**Problem to solve**:
Filter task. Return each line of the material that holds the string "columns".
┌────────
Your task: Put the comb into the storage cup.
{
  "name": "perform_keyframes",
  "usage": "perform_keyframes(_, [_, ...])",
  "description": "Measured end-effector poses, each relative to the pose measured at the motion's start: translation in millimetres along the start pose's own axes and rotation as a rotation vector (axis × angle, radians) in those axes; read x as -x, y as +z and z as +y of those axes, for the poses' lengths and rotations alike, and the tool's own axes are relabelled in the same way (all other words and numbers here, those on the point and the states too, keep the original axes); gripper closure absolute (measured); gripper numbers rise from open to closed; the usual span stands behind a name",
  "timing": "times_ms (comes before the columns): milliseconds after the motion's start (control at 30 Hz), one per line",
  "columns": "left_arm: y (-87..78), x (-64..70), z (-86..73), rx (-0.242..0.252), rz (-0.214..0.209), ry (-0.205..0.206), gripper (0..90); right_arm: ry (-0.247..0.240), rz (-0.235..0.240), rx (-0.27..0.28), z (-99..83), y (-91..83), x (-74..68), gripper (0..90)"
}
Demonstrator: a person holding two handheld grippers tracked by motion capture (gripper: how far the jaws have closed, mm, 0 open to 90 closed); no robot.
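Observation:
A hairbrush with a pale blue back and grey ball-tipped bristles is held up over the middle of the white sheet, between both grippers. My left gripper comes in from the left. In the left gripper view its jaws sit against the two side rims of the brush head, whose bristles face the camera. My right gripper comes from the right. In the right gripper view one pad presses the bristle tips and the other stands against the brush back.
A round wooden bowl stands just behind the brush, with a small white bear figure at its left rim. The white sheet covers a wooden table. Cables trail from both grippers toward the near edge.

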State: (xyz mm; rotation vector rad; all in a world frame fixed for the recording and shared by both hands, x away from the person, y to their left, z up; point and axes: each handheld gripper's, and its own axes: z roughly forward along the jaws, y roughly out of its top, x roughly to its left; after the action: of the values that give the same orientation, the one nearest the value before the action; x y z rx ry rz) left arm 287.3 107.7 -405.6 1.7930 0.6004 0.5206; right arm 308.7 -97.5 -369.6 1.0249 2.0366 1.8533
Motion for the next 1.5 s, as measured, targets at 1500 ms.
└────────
**Response to this exercise**:
  "timing": "times_ms (comes before the columns): milliseconds after the motion's start (control at 30 Hz), one per line",
  "columns": "left_arm: y (-87..78), x (-64..70), z (-86..73), rx (-0.242..0.252), rz (-0.214..0.209), ry (-0.205..0.206), gripper (0..90); right_arm: ry (-0.247..0.240), rz (-0.235..0.240), rx (-0.27..0.28), z (-99..83), y (-91..83), x (-74..68), gripper (0..90)"

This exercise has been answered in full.